Conservatives are cheering the results of this week’s election, in which Republicans have positioned themselves to exert enormous influence over the direction of governance for the next several years. But I’m not cheering. Not because I don’t agree with the need for more conservatism in politics, but because I don’t believe government is where the real battle is being fought. Mark Stein explains the matter in a recent article:

Liberals expend tremendous effort changing the culture. Conservatives expend tremendous effort changing elected officials every other November — and then are surprised that it doesn’t make much difference.

Culture trumps politics — which is why, once the question’s been settled culturally, conservatives are reduced to playing catch-up, twisting themselves into pretzels to explain why gay marriage is really conservative after all, or why 30 million unskilled immigrants with a majority of births out of wedlock are “natural allies” of the Republican Party. . . .

If the culture’s liberal, if the schools are liberal, if the churches are liberal, if the hip, groovy business elite is liberal, if the guys who make the movies and the pop songs are liberal, then electing a guy with an “R” after his name isn’t going to make a lot of difference. . . .

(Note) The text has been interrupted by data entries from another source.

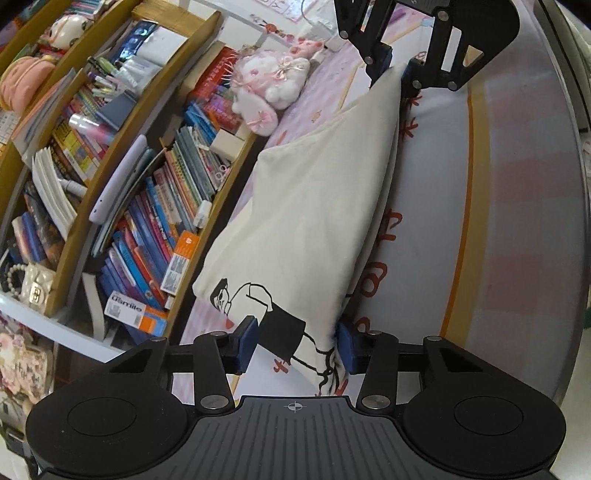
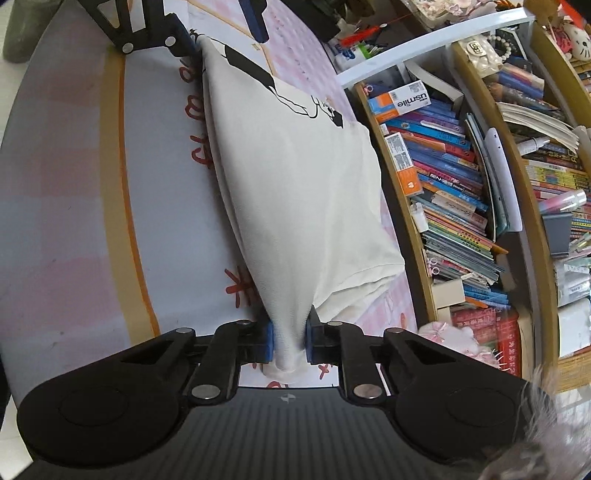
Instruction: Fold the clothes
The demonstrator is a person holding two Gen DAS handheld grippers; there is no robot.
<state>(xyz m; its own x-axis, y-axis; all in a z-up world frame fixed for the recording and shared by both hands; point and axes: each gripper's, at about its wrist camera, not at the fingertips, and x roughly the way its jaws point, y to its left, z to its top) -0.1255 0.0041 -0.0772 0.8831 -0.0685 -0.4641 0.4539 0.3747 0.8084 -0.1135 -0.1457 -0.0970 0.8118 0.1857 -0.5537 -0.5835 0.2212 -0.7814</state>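
Note:
A cream T-shirt with a black cartoon print is stretched in a raised ridge over the bed between my two grippers. My right gripper is shut on a bunched end of the T-shirt; in the left wrist view the right gripper pinches the far tip. My left gripper stands open around the printed end. One blue pad touches the cloth's edge and the other pad stands apart. The right wrist view shows the left gripper at the top with that same gap.
A crowded wooden bookshelf runs close along one side of the bed. A pink plush toy lies near the shelf by the right gripper. The bed cover is pink and grey with an orange stripe.

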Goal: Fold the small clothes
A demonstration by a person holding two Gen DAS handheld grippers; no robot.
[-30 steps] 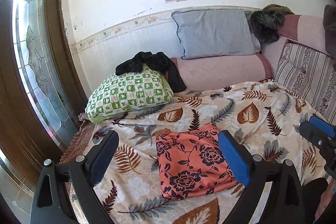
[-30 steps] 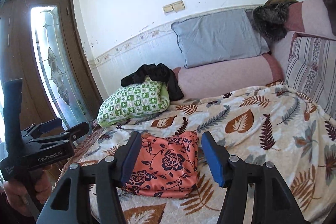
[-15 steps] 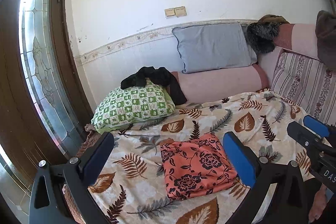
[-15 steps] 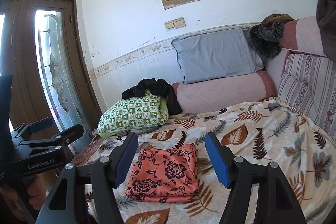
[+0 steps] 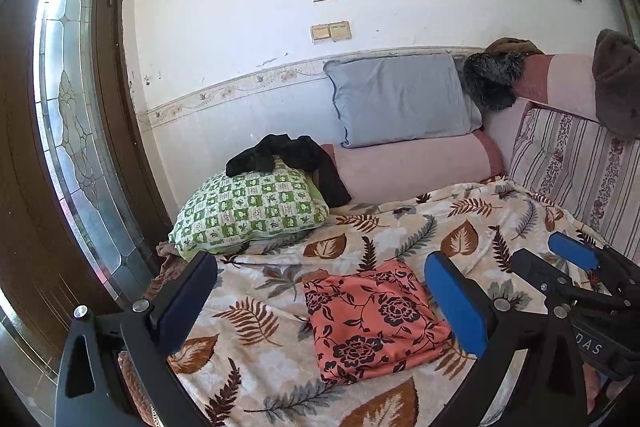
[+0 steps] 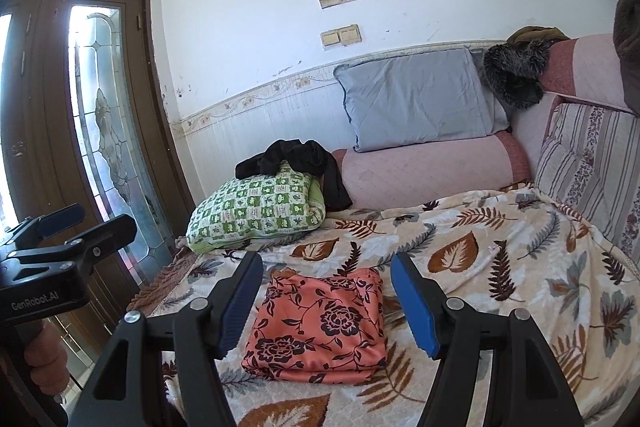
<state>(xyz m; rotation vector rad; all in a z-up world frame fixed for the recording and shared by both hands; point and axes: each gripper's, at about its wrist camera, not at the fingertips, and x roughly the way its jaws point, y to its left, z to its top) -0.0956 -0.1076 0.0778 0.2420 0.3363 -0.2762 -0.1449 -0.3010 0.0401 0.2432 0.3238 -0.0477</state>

Culture is the long view; politics is the here and now.

Yet in America vast cultural changes occur in nothing flat, while, under our sclerotic political institutions, men elected to two-year terms of office announce ambitious plans to balance the budget a decade after their terms end. Here, again, liberals show a greater understanding of where the action is.

I recall a friend telling me in 1980, following Reagan’s landslide victory over Carter, that that election had finally halted the nation’s descent into madness. I wasn’t convinced, and the events of the next thirty-four years have confirmed my suspicions. Once the agents of cultural power have been subverted to pernicious ends, the politics will inevitably tag along meekly. Occasional fits of electoral pique may slow, but will never overcome, the culture’s march into hell.

If conservatives want to make a real impact, they need to make inroads in the institutions of cultural significance, starting with the family. It’s a much more difficult battle to fight, but there is no other way to address the problems that plague our country.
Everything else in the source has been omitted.